The wastewater of Calcutta, along with the rainwater during heavy showers, is drained out through a ‘combined channel’ into the Kulti river. But the stretch of the wetlands lying between Topsia and Bhushighata, off the Bypass, benefits immensely from the wastewater as it serves as food for fish and manure for vegetables, both vital to the economic activities of the area.
After being processed for pisciculture, nitrogen, phosphorous and other organic matters are separated from the wastewater. Nearly 4,000 hectares of a total of 12,000 are used for pisciculture.
The Calcutta Municipal Corporation (CMC) authorities want the lockgates of the combined channel to be kept open throughout the monsoon. This, however, is a problem for the cultivators, since they lose out on the wastewater.
Under-nourished fish and vegetables could directly affect the market in Calcutta, warns the Fish Producers’ Association, as 14,000 tonnes of fish are produced annually, and around 150 tonnes of vegetables grown every day in this zone. All kinds of freshwater fish, including rui, katla, and mrigel cater to the Calcutta market, and even vegetables like tomato, brinjal, potato and cauliflower are supplied to the city markets.
The Fish Producers’ Association, therefore, wants the lockgates to be kept open only when it’s raining hard.
Mayor-in-council member in charge of drainage and sewerage Mala Roy, said: “One cannot predict when there will be heavy rain and open the gates accordingly. So, the gates have to be kept open throughout the monsoon.”
Sasidulal Ghosh, secretary of Fish Producers’ Association, has brought the producers’ predicament to the notice of state fisheries minister Kiranmoy Nanda. “The chief secretary will meet officers on Monday, and I will also discuss the matter with the irrigation minister,” Nanda said.

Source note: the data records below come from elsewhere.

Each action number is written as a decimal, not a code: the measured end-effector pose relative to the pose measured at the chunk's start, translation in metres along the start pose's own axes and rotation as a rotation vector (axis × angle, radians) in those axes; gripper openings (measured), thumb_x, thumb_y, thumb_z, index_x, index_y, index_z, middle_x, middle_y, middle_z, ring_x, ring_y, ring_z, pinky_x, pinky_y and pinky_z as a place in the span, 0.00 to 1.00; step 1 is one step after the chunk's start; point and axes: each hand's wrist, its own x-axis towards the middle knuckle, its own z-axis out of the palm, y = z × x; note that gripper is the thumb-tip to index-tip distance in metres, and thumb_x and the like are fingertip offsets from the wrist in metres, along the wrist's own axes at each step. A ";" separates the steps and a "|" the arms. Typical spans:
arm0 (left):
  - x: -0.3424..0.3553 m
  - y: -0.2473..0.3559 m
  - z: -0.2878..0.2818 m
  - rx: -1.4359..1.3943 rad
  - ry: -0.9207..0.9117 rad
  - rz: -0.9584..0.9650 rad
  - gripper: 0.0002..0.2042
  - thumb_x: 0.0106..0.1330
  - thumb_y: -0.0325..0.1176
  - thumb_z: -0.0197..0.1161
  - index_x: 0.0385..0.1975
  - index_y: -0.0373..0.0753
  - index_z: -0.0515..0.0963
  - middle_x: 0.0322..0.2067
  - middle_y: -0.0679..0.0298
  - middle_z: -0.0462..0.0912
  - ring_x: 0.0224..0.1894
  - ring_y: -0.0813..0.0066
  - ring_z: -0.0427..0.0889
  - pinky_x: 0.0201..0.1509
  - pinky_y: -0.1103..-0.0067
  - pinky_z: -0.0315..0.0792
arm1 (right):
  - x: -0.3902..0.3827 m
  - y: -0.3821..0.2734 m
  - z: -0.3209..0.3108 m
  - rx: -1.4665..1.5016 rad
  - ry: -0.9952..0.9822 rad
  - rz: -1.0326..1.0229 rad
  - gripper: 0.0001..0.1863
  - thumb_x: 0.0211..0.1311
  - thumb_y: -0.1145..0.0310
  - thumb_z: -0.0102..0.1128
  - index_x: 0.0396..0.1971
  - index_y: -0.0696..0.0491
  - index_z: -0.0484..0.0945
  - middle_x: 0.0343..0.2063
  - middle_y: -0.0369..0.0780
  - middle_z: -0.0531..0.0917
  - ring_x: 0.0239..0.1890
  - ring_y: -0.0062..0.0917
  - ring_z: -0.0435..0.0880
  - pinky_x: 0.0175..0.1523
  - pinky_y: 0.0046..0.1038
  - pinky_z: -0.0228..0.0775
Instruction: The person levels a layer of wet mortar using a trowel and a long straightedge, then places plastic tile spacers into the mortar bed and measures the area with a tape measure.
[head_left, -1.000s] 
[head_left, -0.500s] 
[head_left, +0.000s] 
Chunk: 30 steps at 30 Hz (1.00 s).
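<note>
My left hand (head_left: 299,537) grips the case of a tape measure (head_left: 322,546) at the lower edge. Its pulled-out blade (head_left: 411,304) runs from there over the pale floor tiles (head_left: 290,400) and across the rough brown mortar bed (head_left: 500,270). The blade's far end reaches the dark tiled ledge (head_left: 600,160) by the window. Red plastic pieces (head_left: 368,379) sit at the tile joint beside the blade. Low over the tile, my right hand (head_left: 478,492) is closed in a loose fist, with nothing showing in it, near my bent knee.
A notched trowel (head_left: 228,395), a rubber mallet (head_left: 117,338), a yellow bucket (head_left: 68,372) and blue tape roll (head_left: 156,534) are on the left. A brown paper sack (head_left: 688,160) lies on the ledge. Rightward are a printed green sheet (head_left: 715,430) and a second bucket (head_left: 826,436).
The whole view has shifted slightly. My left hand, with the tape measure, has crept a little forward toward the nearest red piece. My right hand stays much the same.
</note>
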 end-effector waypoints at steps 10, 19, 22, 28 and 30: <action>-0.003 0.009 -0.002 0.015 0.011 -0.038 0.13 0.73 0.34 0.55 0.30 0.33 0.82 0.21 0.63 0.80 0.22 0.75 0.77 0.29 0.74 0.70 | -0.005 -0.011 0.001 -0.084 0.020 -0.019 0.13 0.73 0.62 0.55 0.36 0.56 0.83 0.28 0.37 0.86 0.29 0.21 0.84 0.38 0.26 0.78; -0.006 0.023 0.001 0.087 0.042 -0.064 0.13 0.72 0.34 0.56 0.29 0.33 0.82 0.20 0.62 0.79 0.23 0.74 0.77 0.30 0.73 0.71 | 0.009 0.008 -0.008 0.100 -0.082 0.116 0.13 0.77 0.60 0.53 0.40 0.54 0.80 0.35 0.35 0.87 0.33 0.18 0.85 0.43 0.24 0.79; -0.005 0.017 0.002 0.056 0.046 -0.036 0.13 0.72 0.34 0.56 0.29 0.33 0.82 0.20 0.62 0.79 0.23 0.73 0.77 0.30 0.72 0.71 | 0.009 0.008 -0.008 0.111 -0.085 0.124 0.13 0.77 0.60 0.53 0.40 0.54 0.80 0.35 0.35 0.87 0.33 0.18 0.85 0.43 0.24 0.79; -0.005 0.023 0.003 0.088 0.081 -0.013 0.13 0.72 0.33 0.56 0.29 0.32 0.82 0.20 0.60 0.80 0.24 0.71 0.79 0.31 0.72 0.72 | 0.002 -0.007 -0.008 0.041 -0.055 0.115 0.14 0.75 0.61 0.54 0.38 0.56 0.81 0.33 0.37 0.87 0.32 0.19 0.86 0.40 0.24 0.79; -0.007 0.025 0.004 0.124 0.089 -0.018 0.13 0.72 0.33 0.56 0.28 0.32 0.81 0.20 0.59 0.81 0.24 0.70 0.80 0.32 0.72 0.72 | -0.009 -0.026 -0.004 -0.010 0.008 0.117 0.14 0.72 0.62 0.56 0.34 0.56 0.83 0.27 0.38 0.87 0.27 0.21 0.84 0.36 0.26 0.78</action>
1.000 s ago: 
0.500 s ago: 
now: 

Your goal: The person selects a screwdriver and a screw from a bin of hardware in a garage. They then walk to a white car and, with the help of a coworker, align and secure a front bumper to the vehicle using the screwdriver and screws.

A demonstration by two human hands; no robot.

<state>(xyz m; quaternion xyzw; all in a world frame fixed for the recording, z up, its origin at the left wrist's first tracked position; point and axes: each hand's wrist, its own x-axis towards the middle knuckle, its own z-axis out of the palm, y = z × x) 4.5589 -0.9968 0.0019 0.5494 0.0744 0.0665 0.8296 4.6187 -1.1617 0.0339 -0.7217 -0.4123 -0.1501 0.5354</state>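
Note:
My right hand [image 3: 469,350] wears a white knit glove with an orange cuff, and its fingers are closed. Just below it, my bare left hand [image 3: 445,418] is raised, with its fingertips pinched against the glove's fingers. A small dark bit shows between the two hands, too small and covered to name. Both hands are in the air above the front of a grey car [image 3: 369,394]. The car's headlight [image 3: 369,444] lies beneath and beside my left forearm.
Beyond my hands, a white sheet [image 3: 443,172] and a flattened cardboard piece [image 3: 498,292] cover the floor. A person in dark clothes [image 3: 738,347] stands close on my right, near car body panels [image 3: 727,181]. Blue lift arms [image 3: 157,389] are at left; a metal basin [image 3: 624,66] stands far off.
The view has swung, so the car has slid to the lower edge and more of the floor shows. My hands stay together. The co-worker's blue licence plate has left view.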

“There was no problem till last year,” Ghosh said. But CMC officials insisted that the gates be kept open since the June 17 showers this year, he alleged. “There is no need to channelise the water into the Kulti, except during heavy showers, as the bheris have the capacity to take in the entire flow out of Calcutta. There should be no problem in keeping the gates open only when the showers are heavy.”
S.K. Palchowdhury, managing director of the State Fisheries Development Corporation, said: “The matter has been taken up at the appropriate level. We hope something can be worked out for the benefit of all.”